Improving Language Understanding by Generative Pre-Training, Radford, Narasimhan, Salimans, Sutskever; 2018 - Summary
author: kraja99
score: 7 / 10


Radford et. al. introduce a transformer decoder based architecture that leverages unsupervised generative pre-training followed by task-specific supervised fine-tuning to reach SOTA performance (at the time) across a range of NLP tasks.



The transformer decoder architecture the authors used consists of 12 decoder layers each with 12 self-attention heads. Different output heads, mainly made up of linear layers and a softmax, are attached for different tasks.

The decoder block’s main difference from the encoder blocks used in architectures like BERT is the use of masked self attention. Architectures like BERT are able to attend to tokens both to their left and right while masked self attention allows only attending to previous tokens.

Masked vs Normal Self-Attention


Unsupervised Pre-Training

During unsupervised pre-training, the decoder architecture is trained mainly by a language modeling objective (next word prediction task) which is modeled as such:

\[\mathrm{ L_1(U) = \sum_i log P(u_i|u_{i-k},...,u_{i-1;\Theta}) }\]

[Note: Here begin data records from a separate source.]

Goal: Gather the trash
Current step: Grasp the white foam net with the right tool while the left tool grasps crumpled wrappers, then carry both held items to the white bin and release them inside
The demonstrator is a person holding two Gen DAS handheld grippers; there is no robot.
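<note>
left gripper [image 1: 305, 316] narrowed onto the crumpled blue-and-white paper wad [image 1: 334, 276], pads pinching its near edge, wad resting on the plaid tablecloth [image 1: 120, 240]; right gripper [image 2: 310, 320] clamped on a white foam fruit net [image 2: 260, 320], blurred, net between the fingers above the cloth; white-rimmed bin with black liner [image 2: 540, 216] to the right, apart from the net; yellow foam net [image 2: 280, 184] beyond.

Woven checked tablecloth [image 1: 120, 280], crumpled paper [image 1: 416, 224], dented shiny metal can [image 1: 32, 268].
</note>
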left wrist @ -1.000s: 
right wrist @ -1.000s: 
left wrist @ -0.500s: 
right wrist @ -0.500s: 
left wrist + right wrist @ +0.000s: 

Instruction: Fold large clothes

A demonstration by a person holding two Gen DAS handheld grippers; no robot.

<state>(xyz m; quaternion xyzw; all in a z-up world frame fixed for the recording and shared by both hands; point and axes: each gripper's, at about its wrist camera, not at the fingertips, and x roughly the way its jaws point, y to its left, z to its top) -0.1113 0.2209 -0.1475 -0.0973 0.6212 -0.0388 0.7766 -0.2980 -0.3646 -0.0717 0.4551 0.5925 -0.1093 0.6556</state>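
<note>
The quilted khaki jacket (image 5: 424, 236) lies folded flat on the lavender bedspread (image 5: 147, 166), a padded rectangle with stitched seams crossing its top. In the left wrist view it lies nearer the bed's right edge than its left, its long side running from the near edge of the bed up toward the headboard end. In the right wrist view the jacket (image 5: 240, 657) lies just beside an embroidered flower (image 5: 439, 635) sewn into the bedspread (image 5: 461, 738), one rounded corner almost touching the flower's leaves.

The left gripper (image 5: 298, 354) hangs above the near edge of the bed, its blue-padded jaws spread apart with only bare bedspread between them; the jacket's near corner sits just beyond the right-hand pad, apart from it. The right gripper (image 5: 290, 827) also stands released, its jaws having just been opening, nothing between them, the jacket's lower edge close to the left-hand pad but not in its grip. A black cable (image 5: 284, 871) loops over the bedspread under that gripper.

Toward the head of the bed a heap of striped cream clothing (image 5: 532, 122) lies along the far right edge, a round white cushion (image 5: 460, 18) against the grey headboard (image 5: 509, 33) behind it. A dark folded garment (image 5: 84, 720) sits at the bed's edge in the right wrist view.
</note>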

where U is the corpus of tokens, k is the context window, and theta are the network parameters.

Supervised Fine-Tuning

Given a labeled dataset C with each example containing an input sequence x1 ,…, xm with label y, the model passes the output embedding from xm through a linear layer and then performs a softmax leading to the objective:

\[\mathrm{ L_2(C) = \sum_{(x, y)} log P(y|x^1,...,x^m) }\]

The authors choose to continue using the language modeling objective as an auxiliary objective and formulate the final supervised fine-tuning objective as:

\[\mathrm{ L_3(C) = L_2(C) + \lambda * L_1(C) }\]


Performance is measured across a range of NLP tasks including NLI, QA & Commonsense Reasoning, and Semantic Similarity & Classification. The proposed model is able to outperform the SOTA in most tasks.

NLI Performance QA/Commonsense Performance Semantic Similarity/Classification Performance

Breifly comparing these results with those obtained by BERT, BERT outperforms GPT across all results above. This makes sense given that a transformer encoder architecture is better in all of these tasks, while the autoregressive decoder architecture should perform better on generative tasks.


Beyond performance statistics, the authors also performed further experiments and ablations. They found that transfering more decoder layers between the pre-training and fine-tuning steps increases model performance. The authors measured performance ablating the auxiliary language modeling objective as well as the pre-training step all together and found that while the auxiliary objective was useful for some tasks and harmful for others, pre-training helped improve performance across the board.